▸ AIM OF THE TASK: Omit every picture, then return each line of the data below exactly.
DATA SUPPLIED below:
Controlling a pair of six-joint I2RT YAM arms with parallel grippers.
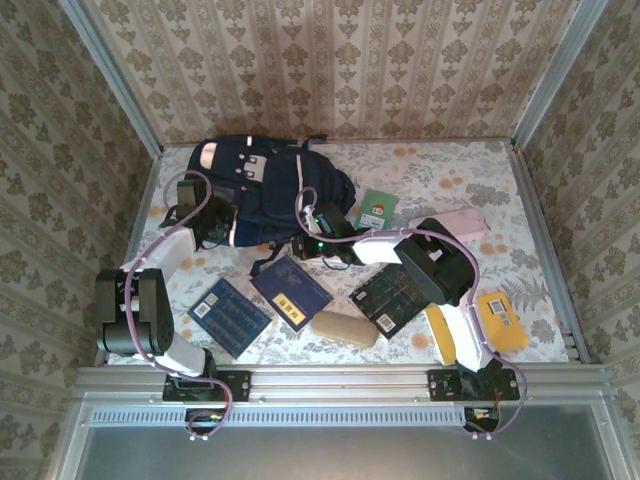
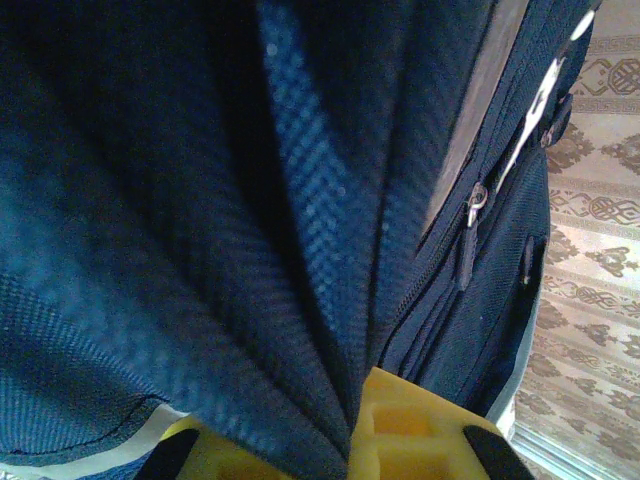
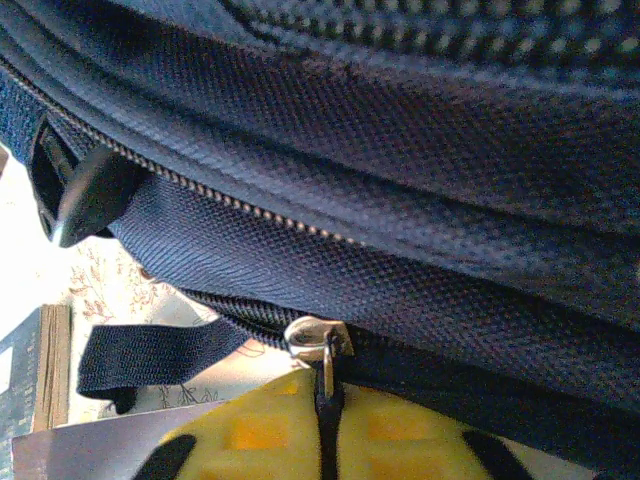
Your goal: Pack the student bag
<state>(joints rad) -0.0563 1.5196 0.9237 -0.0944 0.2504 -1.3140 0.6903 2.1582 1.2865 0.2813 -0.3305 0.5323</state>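
Orientation check. Locate student bag [image 1: 265, 190] at far left-centre of table [image 1: 470, 170], long axis roughly left to right, front patches up. Find left gripper [image 1: 222, 232] at bag's left end, clamped on a bunched fold of navy fabric [image 2: 300, 250]. Find right gripper [image 1: 303, 245] at bag's near edge, right of centre, closed on zipper pull [image 3: 320, 345], with tab pinched between yellow pads [image 3: 250, 435]. Take zipper track [image 3: 235, 312] as probable line of travel, along the bag's seam and crosswise to right gripper's approach. Judge right arm as working arm and left arm as anchor holding fabric taut. Read bag as zipped along visible seams; cannot tell contents. Note navy books [image 1: 232, 315], beige case [image 1: 343, 328] and yellow box [image 1: 500, 320] lying on table nearer the bases, outside bag.
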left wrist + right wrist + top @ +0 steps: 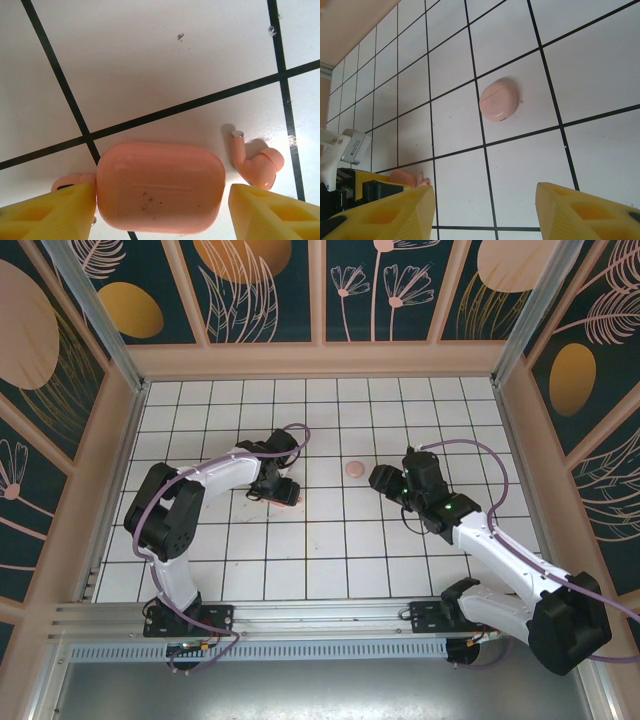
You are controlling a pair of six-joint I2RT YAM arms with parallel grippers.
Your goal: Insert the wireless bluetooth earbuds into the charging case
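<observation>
The charging case, salmon-pink with its lid closed, lies flat on the white tiles. My left gripper straddles it, open: the left yellow finger touches the case's end and a thin gap shows at the right finger. One earbud lies just right of the case, stem up. The other earbud peeks out at the case's left end, partly hidden by the finger. From above, the left gripper is over the case. My right gripper hovers open over bare tile, holding nothing.
A flat round pink disc lies on the tiles between the two arms, ahead of the right gripper; the right wrist view shows the disc too. Wooden walls fence in the tiled floor.
</observation>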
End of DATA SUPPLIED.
▸ TASK RESPONSE:
Controlling a pair of six-joint I2RT YAM arms with parallel grippers.
Your goal: Pack the student bag
<state>(joints rad) -0.0563 1.5196 0.9237 -0.0944 0.2504 -1.3140 0.6903 2.1582 1.2865 0.2813 -0.3305 0.5323</state>
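Orientation check. Locate student bag [image 1: 265, 190] at far left-centre of table [image 1: 470, 170], long axis roughly left to right, front patches up. Find left gripper [image 1: 222, 232] at bag's left end, clamped on a bunched fold of navy fabric [image 2: 300, 250]. Find right gripper [image 1: 303, 245] at bag's near edge, right of centre, closed on zipper pull [image 3: 320, 345], with tab pinched between yellow pads [image 3: 250, 435]. Take zipper track [image 3: 235, 312] as probable line of travel, along the bag's seam and crosswise to right gripper's approach. Judge right arm as working arm and left arm as anchor holding fabric taut. Read bag as zipped along visible seams; cannot tell contents. Note navy books [image 1: 232, 315], beige case [image 1: 343, 328] and yellow box [image 1: 500, 320] lying on table nearer the bases, outside bag.
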left wrist + right wrist + top @ +0 steps: 
You are controlling a pair of six-joint I2RT YAM arms with parallel grippers.
Your goal: Insert the wireless bluetooth earbuds into the charging case
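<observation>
The charging case, salmon-pink with its lid closed, lies flat on the white tiles. My left gripper straddles it, open: the left yellow finger touches the case's end and a thin gap shows at the right finger. One earbud lies just right of the case, stem up. The other earbud peeks out at the case's left end, partly hidden by the finger. From above, the left gripper is over the case. My right gripper hovers open over bare tile, holding nothing.
A flat round pink disc lies on the tiles between the two arms, ahead of the right gripper; the right wrist view shows the disc too. Wooden walls fence in the tiled floor.
</observation>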

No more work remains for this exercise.